The NLRP3 inflammasome - interleukin 1β axis in uveal melanoma

Abstract

Uveal melanoma (UM) is the most common primary intraocular cancer in the adult population. Recent studies suggested that the NLRP3 inflammasome could be a therapeutic target for cutaneous melanoma (CM), but the role of NLRP3 in UM remains unknown. Here, we analyzed the NLRP3-IL-1β axis in 5 UM and 4 CM cell lines. Expression of NLRP3 mRNA in UM and CM was low, and expression in UM was lower than in CM (P < 0.001). NLRP3 protein levels were below detection limit for all cell lines. UM exhibited lower baseline IL-1β secretion than CM, especially when compared to the Hs294t cell line (P < 0.05). Bioinformatic analysis of human tumor samples showed that UM has significantly lower expression of NLRP3 and IL-1β compared with CM. In conclusion, our work shows evidence of extremely low NLRP3 expression and IL-1β secretion by melanoma cells and highlight differences between CM and UM.
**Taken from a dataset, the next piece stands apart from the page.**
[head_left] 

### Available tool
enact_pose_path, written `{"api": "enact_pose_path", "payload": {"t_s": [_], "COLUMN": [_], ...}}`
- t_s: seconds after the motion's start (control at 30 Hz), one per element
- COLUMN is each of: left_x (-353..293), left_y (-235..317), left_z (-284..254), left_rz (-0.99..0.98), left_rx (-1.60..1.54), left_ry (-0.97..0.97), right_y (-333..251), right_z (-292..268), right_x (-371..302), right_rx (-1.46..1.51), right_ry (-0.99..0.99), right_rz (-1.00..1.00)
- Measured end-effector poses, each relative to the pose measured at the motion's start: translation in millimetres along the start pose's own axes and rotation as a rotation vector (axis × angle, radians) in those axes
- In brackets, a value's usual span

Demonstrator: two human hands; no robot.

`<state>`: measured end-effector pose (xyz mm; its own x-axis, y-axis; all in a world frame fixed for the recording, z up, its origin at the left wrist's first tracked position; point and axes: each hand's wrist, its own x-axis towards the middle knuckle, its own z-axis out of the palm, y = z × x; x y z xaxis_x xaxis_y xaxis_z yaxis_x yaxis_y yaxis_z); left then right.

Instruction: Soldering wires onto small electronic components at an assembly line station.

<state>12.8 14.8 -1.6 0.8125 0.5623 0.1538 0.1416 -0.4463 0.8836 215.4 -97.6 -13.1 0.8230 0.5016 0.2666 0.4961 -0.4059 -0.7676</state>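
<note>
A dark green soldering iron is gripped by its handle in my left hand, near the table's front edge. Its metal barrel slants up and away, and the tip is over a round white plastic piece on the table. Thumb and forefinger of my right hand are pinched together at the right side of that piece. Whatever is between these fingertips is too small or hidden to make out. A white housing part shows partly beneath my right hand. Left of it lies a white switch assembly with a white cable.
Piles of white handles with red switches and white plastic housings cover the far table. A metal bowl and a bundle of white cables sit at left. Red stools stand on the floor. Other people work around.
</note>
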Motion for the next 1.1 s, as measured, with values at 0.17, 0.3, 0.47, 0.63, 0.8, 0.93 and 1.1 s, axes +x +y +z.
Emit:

Keywords: IL-1; NLRP3; inflammasome; melanoma; skin; uveal.

Fig. 1

Uveal melanoma has lower NLRP3 expression compared with cutaneous melanoma. (A) NLRP3 mRNA expression levels of UM and CM cell lines measured by qPCR. (B) Comparison of NLRP3 mRNA expression of melanoma cell lines with monocyte cell line THP‐1. (C, D) NLRP3 protein expression analysis by western blotting in melanoma cell lines and the positive control THP‐1 at 42 s of membrane exposure. Saturated pixels are highlighted in red. (E, F) Overexposure of the same membrane at 10 min. (G) Coomassie blue staining of the membrane. Statistical significance was analyzed with ANOVA followed by post hoc Tukey HSD test. All values are expressed as mean ± SEM (n = 3).

Fig. 2

Uveal melanoma has minimal baseline secretion of IL‐1β. (A) Baseline secretion levels of IL‐1β by melanoma cell lines. (B, C) IL‐1β precursor (pro‐IL‐1β) protein expression analysis by WB in melanoma cell lines and the positive control (THP‐1‐derived macrophage) at 204 s of membrane exposure. Saturated pixels are highlighted in red. (D, E) Overexposure of the same membrane at 10 min. A faint band on OCM3 is indicated by the blue arrow. (F) Coomassie blue staining of the membrane. Statistical significance was analyzed with ANOVA followed by post hoc Tukey HSD test. All values are expressed as mean ± SEM (n = 5).

Fig. 3

Bioinformatic analysis from human samples reveals the low expression of NLRP3 and IL‐1β on uveal melanoma samples and normal choroidal melanocytes. (A, B) Analysis of UM and CM gene expression levels from the Cancer Genome Atlas (TCGA) database. UM cases show significantly lower levels of NLRP3 and IL‐1β compared with CM. (C) Single‐cell clustering of normal human choroidal tissue showing the heatmap of NLRP3 (blue) and IL‐1β (red) co‐expression. Melanocytes (green circle) have low expression of both genes. (D, E) Reclustering of melanocytes reveals that most cells do not express NLRP3 or IL‐1β. Statistical significance was analyzed with Mann–Whitney U test. Outliers are marked with X.